Brown & Brown SWOT Analysis
Brown & Brown’s steady revenue growth, diversified specialty insurance portfolio, and acquisitive strategy position it well for continued expansion, though margin pressure and regulatory shifts pose risks; our full SWOT unpacks these dynamics with financial context and strategic implications. Purchase the complete analysis for a professionally written, editable report and Excel tools to inform investment, M&A, or planning decisions.
Strengths
Brown & Brown has completed over 400 acquisitions since 1999, driving revenue from $2.6bn in 2010 to $3.4bn in 2024 and expanding market share across U.S. regions.

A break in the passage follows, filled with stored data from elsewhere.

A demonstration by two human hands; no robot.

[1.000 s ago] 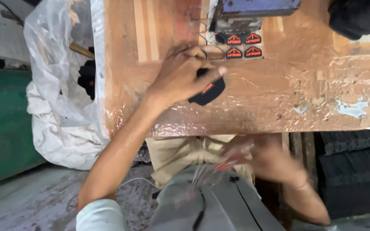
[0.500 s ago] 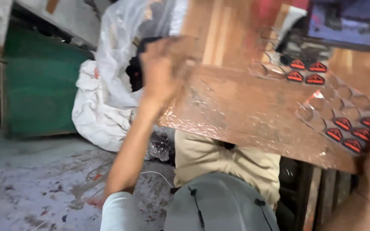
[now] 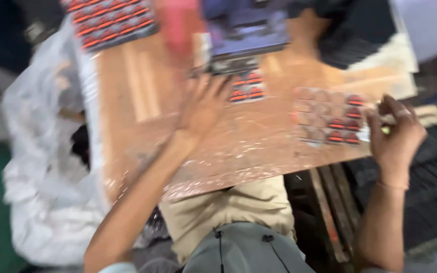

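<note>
Motion blur softens the whole view, so fine detail is hard to read. The left hand (image 3: pixel 206 103) lies flat on the table (image 3: pixel 142 121), fingers spread wide, holding nothing that shows; its fingertips reach toward a small cluster of black and orange pieces (image 3: pixel 247 87) just beyond them. To the right of that cluster, near the table's right edge, sits a clear blister tray (image 3: pixel 330 119) with rows of pockets, a few of them filled with black and orange pieces, the others looking empty. The right hand (image 3: pixel 395 134) is at the tray's right end, fingers curled narrow around the edge there; whether it actually grips the tray or something thin beside it, I cannot tell. Beyond the cluster stands a dark machine (image 3: pixel 246 28). Far left of the cluster, at the table's back corner, lies another sheet of black and orange pieces (image 3: pixel 110 20). A white plastic sack (image 3: pixel 46 167) hangs off the table's left side.
</note>
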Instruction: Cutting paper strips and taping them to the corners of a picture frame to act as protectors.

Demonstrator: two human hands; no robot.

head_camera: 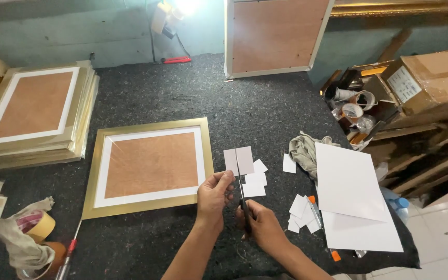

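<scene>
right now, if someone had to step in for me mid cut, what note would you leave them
Left hand: pinches the lower edge of a small white card, held up over the mat.
Right hand: works the scissors, blades running up the middle of that card.
Done: cut white pieces lie just right of the card, more lie by the big white sheets.
Gold frame lies face down to the left, backing board in.
Left: this card is only partly cut; the big sheets look uncut.
</scene>
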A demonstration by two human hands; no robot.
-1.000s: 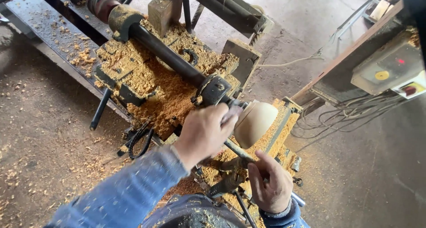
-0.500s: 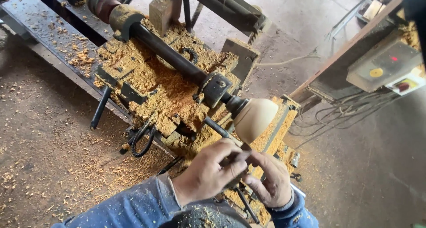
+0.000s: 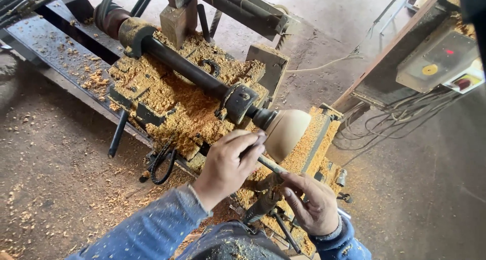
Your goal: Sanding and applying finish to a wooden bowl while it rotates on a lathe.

The firm targets profitable, culturally aligned brokers, achieving bolt-on EBITDA uplift—management reported adjusted EBITDA margin improving ~150 basis points post-integration in 2023.
By centralizing shared services and consolidating carrier contracts, Brown & Brown typically lifts acquired firm margins and cut combined operating costs by mid-single digits within 12–18 months.
Brown & Brown operates Retail, National Programs, Wholesale Brokerage, and Services segments, which in 2025 generated $3.8B of $7.2B revenue—about 53%—providing a buffer vs single-market shocks.
This spread captures the insurance lifecycle from direct sales to underwriting and claims administration, helping maintain EBITDA margin stability; consolidated adjusted EBITDA was $1.05B in FY2024.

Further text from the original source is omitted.